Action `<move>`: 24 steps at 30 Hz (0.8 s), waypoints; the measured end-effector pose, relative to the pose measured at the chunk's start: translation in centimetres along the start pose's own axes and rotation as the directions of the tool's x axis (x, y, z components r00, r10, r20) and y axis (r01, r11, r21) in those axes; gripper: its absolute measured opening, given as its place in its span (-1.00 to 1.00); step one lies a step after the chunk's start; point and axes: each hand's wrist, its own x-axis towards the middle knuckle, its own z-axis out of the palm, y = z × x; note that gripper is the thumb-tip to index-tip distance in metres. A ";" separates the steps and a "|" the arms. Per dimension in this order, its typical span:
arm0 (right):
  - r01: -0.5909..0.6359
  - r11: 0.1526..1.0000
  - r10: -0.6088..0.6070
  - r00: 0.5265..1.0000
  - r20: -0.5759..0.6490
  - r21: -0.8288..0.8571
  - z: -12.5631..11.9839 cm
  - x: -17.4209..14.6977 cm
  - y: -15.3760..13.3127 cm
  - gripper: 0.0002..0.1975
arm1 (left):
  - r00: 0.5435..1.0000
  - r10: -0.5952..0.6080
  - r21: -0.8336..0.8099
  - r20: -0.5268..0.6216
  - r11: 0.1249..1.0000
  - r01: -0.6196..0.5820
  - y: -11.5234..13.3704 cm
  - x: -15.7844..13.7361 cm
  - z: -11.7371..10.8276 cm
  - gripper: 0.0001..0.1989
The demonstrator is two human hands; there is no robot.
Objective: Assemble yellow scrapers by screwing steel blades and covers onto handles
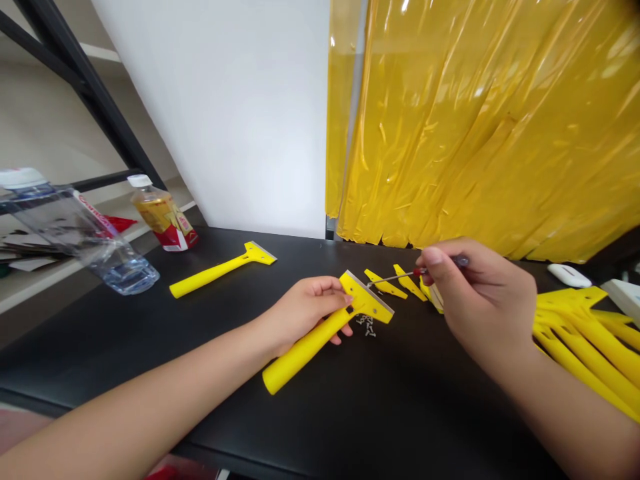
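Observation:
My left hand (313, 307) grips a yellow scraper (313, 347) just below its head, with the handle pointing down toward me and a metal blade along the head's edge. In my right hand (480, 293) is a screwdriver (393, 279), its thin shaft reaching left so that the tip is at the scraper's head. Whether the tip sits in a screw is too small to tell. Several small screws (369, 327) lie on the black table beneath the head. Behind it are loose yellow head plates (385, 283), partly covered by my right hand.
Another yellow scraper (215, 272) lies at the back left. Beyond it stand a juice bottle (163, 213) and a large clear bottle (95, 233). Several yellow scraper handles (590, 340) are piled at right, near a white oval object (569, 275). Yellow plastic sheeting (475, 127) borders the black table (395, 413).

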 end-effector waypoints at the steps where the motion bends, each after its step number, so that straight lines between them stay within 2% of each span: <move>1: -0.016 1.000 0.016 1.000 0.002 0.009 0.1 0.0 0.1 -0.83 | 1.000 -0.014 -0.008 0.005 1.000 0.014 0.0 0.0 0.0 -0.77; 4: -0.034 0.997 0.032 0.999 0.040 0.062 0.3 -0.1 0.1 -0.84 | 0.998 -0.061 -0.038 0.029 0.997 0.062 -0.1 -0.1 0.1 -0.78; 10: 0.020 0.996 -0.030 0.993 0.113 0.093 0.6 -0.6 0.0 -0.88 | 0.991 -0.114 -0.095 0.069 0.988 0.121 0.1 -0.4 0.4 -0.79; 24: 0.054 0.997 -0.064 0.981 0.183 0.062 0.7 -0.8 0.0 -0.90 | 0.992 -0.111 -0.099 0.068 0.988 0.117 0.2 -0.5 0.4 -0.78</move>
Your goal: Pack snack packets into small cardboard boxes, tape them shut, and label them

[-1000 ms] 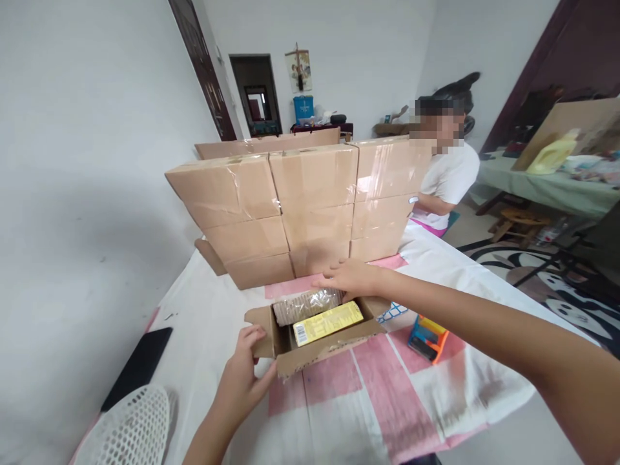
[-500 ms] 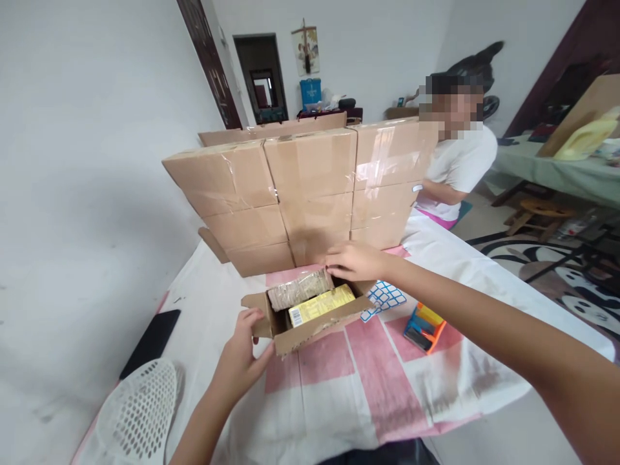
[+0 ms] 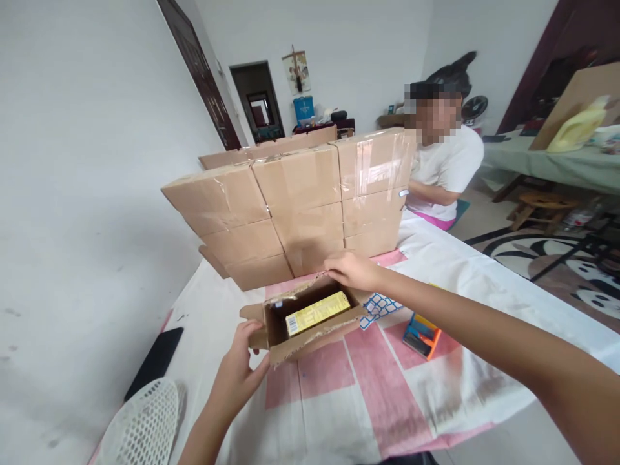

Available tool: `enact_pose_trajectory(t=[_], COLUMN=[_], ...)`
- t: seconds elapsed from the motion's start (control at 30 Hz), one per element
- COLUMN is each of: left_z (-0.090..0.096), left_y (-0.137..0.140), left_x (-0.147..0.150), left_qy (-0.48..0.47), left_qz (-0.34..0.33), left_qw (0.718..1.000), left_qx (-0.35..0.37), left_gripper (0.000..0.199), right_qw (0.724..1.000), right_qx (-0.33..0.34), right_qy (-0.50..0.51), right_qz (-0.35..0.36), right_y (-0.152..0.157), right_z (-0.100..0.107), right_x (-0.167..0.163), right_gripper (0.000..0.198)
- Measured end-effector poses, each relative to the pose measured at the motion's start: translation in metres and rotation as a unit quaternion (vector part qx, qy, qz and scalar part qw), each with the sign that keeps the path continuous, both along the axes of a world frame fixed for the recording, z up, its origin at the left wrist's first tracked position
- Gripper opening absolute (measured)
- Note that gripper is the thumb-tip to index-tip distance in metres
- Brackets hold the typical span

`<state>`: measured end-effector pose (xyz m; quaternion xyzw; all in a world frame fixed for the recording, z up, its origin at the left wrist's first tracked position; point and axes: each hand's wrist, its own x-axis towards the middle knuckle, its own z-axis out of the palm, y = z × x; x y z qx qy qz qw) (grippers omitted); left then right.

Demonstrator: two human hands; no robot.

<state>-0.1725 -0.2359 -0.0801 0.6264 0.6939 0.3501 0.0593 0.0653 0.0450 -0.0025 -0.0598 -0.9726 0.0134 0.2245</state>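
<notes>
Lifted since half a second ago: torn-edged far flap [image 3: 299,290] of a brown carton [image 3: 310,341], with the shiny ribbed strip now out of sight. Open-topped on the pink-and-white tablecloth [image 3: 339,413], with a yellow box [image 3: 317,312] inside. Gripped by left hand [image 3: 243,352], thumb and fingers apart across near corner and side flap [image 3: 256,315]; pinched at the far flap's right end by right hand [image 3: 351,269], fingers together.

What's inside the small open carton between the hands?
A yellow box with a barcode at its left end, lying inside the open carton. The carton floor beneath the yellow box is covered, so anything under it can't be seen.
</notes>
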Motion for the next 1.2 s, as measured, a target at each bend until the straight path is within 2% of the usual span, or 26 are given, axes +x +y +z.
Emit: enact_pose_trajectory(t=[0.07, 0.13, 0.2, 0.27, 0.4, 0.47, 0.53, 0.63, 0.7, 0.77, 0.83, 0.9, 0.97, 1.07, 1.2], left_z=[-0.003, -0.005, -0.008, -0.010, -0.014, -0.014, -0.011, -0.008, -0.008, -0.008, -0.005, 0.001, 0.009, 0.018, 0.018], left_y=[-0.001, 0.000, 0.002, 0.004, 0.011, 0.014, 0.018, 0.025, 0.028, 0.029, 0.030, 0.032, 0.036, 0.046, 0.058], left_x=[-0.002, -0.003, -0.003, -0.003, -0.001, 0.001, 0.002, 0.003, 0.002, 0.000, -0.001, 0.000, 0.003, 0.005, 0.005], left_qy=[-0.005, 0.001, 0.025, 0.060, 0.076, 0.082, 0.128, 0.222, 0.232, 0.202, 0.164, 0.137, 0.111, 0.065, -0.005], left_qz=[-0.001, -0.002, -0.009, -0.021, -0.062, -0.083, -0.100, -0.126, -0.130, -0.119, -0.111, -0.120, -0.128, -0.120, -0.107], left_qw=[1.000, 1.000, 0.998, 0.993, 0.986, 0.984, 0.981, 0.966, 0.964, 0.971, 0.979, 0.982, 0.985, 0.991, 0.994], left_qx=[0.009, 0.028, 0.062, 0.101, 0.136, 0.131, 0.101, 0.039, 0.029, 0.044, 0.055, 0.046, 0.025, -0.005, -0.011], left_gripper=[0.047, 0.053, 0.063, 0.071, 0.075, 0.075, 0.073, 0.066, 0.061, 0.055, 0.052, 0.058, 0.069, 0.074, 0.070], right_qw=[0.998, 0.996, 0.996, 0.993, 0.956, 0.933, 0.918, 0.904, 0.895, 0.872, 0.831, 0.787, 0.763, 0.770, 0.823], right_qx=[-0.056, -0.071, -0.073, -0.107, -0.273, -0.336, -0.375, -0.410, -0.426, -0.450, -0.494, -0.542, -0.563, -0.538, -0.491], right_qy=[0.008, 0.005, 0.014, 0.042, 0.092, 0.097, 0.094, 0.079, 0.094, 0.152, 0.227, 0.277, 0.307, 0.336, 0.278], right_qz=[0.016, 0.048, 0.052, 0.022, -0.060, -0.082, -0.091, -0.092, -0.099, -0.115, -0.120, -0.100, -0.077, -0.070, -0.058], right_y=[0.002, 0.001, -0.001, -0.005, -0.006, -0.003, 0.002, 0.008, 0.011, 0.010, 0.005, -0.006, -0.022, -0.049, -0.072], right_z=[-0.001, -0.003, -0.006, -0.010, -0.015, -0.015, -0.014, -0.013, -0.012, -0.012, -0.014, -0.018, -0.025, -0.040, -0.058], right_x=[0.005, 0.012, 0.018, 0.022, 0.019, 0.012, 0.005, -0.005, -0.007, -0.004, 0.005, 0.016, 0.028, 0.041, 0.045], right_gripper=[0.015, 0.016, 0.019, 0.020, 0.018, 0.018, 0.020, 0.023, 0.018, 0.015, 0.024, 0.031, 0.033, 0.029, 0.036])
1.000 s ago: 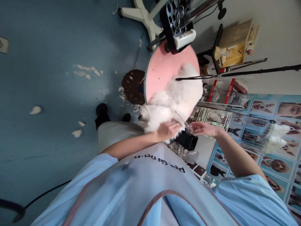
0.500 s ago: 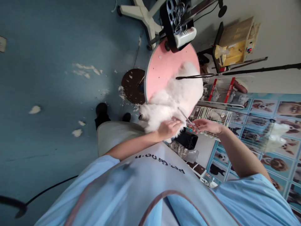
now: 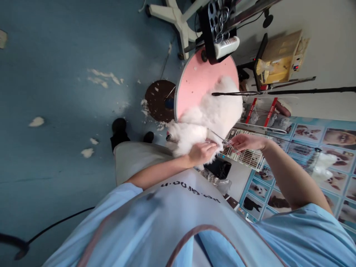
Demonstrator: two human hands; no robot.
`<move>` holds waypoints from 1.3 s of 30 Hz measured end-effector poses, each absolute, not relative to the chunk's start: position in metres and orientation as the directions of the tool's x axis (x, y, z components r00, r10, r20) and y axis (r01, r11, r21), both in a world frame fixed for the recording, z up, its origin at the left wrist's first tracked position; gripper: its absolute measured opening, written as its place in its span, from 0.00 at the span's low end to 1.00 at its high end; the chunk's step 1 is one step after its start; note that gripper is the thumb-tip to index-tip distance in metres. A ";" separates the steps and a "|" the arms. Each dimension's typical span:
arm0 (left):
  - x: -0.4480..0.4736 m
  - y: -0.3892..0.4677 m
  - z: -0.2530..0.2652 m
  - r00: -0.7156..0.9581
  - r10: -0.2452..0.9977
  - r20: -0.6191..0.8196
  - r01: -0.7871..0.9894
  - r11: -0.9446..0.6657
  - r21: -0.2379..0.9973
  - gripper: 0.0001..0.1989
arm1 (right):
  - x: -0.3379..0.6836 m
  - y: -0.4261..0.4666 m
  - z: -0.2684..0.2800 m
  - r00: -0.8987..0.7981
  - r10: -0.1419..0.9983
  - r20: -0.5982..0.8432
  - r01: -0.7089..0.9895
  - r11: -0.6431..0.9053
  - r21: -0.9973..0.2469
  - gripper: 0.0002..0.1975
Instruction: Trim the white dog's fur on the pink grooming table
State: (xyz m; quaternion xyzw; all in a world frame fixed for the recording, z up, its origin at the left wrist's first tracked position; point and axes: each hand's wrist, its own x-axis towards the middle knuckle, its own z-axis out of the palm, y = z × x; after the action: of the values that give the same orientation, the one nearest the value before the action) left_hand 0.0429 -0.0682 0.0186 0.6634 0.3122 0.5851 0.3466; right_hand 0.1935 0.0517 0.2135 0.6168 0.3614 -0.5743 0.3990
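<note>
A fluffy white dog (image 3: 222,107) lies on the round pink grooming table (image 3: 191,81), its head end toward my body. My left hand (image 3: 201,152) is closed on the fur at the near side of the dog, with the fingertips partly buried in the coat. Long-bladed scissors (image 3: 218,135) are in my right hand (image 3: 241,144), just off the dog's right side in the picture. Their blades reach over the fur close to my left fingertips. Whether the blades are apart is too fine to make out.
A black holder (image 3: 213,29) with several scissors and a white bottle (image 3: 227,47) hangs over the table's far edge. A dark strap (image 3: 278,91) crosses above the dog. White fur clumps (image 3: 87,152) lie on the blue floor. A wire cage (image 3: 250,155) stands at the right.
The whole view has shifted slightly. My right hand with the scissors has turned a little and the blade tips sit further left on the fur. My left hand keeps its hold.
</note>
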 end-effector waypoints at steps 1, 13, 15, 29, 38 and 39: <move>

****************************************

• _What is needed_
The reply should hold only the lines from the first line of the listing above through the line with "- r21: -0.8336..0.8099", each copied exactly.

• _Exercise output_
Action `<move>`: 24 steps at 30 Hz (0.8 s), waypoints; the measured end-effector pose, relative to the pose measured at the chunk's start: translation in centimetres along the start pose's own axes and rotation as the directions of the tool's x axis (x, y, z components r00, r10, r20) and y axis (r01, r11, r21) in those axes; gripper: its absolute measured opening, given as its place in its span (-1.00 to 1.00); step one lies a step after the chunk's start; point and axes: each hand's wrist, its own x-axis towards the middle knuckle, its own z-axis out of the palm, y = z × x; note that gripper is the thumb-tip to index-tip distance in metres. A ";" separates the steps and a "|" the arms. Per dimension in this order, its typical span:
arm0 (right):
  - r01: -0.5909..0.6359
  - r11: 0.1526..1.0000
  - r10: -0.6088..0.6070
  - r00: 0.5265..1.0000
  - r20: -0.5759..0.6490
  - r21: -0.8288..0.8571
  - z: -12.5631..11.9839 cm
  - x: -17.4209..14.6977 cm
  - y: -15.3760..13.3127 cm
  - gripper: 0.0002..0.1975
arm1 (left):
  - r00: 0.5435..1.0000
  - r10: -0.5952..0.6080
  - r21: -0.8336..0.8099

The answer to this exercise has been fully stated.